Though for those working a regular job, pivoting to the creator economy may be a tantalizing prospect, Jennings stresses that participation in that economy isn’t viable for everyone.
It's a privilege to participate in it, as you need to be able to invest in it as a side hustle first,” she says. “While it can free people from corporate indentured servitude—they can live their lives on their own hours, work from home and be their own boss—I often find creators working much longer hours than a regular job. They don't get health insurance. Their income isn't streamlined, and comes from 75 different sources. Most people don't realize that the vast majority of people in the creator economy are not making a living wage. They are making barely anything. This individualized industry prays on people's biggest desires and sells it to them but doesn't take care of the things that people actually need.”
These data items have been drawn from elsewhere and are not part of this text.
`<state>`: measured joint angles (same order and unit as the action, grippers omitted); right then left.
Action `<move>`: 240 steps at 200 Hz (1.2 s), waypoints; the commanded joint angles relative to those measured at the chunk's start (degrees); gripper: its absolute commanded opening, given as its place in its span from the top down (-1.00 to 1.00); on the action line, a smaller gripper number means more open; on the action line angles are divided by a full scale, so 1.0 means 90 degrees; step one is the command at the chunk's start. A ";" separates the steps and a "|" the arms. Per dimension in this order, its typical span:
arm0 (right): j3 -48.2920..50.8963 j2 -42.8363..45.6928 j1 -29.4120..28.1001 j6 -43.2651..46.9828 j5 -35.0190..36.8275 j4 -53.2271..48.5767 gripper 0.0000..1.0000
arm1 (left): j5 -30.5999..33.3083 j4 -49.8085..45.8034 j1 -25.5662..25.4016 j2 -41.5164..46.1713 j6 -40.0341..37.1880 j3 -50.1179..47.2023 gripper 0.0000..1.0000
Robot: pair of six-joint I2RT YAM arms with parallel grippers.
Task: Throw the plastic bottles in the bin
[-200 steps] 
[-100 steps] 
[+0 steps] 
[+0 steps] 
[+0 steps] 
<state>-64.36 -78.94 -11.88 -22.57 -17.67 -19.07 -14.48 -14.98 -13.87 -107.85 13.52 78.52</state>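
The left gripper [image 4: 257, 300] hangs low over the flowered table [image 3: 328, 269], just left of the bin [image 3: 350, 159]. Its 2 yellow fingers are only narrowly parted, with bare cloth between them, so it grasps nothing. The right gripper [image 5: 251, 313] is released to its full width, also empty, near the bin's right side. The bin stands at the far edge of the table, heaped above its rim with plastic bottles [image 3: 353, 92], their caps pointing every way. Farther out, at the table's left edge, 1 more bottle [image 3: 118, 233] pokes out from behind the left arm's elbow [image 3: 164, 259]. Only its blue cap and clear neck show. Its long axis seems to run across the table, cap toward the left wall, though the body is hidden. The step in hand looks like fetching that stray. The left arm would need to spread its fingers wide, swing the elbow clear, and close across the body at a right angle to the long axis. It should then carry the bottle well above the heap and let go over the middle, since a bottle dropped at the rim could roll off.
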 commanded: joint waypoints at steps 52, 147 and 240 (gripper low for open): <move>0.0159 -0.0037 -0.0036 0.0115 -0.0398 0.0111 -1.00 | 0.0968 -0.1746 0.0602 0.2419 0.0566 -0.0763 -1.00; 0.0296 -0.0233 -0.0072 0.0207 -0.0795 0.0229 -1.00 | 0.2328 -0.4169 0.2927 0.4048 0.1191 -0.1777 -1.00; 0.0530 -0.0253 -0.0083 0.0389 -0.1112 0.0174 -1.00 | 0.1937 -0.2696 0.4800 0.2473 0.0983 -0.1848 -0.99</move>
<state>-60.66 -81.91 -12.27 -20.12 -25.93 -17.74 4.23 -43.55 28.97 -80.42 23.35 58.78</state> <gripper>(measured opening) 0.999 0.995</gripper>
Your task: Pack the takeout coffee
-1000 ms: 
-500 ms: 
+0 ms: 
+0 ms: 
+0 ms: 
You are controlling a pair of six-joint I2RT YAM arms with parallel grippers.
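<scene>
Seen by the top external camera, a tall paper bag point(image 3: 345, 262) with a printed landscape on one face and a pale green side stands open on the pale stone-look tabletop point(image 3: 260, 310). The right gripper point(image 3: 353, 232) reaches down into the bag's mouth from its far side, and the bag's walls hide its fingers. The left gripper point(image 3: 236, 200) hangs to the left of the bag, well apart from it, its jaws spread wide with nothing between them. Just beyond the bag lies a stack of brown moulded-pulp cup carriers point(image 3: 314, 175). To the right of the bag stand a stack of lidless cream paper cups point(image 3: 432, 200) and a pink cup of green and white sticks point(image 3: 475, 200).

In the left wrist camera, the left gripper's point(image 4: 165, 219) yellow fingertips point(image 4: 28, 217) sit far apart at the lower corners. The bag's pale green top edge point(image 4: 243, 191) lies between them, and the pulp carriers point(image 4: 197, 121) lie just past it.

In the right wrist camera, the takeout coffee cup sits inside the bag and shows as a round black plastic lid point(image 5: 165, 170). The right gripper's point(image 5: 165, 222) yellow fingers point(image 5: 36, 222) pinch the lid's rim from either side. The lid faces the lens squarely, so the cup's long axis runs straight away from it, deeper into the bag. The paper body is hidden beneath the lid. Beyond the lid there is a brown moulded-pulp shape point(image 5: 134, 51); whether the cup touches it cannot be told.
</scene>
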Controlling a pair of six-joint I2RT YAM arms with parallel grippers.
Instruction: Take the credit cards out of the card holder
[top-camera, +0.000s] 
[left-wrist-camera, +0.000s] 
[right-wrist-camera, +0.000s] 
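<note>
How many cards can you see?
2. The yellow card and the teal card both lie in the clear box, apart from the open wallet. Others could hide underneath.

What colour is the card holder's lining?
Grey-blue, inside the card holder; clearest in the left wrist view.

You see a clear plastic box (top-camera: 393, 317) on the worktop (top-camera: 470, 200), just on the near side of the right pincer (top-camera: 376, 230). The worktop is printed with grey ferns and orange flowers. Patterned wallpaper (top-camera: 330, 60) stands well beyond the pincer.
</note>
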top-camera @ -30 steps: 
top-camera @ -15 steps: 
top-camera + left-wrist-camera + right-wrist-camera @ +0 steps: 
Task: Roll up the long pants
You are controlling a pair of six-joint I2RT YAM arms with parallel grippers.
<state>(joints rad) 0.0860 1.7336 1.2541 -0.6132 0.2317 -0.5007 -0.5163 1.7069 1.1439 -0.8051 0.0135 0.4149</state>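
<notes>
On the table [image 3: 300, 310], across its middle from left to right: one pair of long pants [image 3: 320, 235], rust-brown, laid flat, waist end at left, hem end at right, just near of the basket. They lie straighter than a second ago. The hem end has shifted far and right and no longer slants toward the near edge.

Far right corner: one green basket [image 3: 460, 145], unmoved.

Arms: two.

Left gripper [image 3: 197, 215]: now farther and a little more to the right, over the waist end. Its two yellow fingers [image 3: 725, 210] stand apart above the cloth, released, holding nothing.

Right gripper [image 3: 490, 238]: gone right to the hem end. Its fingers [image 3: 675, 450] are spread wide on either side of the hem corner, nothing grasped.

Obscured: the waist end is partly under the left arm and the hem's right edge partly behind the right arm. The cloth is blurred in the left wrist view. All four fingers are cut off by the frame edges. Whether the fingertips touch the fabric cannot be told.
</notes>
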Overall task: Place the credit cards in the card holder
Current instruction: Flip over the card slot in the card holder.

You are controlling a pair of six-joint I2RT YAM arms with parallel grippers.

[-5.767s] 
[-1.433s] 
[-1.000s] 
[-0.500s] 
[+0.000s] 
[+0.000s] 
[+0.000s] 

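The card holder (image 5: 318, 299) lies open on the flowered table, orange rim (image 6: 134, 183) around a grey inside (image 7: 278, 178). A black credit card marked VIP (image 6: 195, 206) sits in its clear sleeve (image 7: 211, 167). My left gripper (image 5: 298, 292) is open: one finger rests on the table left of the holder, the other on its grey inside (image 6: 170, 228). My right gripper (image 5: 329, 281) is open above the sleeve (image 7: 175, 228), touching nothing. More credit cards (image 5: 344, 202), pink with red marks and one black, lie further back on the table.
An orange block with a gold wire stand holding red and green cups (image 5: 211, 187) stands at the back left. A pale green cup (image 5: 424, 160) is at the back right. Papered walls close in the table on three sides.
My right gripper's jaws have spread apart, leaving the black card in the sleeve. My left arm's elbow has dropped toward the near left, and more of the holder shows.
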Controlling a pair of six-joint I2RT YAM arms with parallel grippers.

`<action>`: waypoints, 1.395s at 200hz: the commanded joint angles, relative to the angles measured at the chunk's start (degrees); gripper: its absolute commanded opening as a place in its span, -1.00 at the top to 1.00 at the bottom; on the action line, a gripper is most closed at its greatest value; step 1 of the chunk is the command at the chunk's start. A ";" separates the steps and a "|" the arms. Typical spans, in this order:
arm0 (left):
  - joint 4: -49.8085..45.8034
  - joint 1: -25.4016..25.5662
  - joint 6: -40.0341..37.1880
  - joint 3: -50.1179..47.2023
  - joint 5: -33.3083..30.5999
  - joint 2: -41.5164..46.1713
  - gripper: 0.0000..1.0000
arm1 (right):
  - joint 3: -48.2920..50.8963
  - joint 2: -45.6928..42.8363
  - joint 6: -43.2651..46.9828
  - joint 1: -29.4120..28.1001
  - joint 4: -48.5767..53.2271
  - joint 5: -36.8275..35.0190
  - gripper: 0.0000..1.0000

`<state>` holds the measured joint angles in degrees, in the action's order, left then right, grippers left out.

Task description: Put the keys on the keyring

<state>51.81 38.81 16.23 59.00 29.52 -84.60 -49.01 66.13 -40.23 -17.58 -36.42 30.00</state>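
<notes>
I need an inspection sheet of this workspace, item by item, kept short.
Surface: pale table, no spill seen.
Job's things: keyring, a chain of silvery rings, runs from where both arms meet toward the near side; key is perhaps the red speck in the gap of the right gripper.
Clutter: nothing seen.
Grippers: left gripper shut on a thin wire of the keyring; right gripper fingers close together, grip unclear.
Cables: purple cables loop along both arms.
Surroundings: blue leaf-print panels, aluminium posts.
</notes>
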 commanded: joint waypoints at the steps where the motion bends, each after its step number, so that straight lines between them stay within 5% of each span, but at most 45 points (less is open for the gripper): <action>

Looking back, it's easy to unpick the inherent failures of the last decade, but despite its issues, it marks the beginning of a new paradigm of professional life. We are slowly untethering ourselves from one idea of success, and prioritizing well-being over productivity and collectivism over individualism. Together, millennials and Gen Z are foregrounding the importance of mental health in the workplace, and doing the messy work of breaking new ground and implementing boundaries.
Will we ever develop a healthier relationship to work? I don’t know. And yet, I'm optimistic that we now have a public discourse around the topic, re-examining our values and imagining how our work lives could be improved.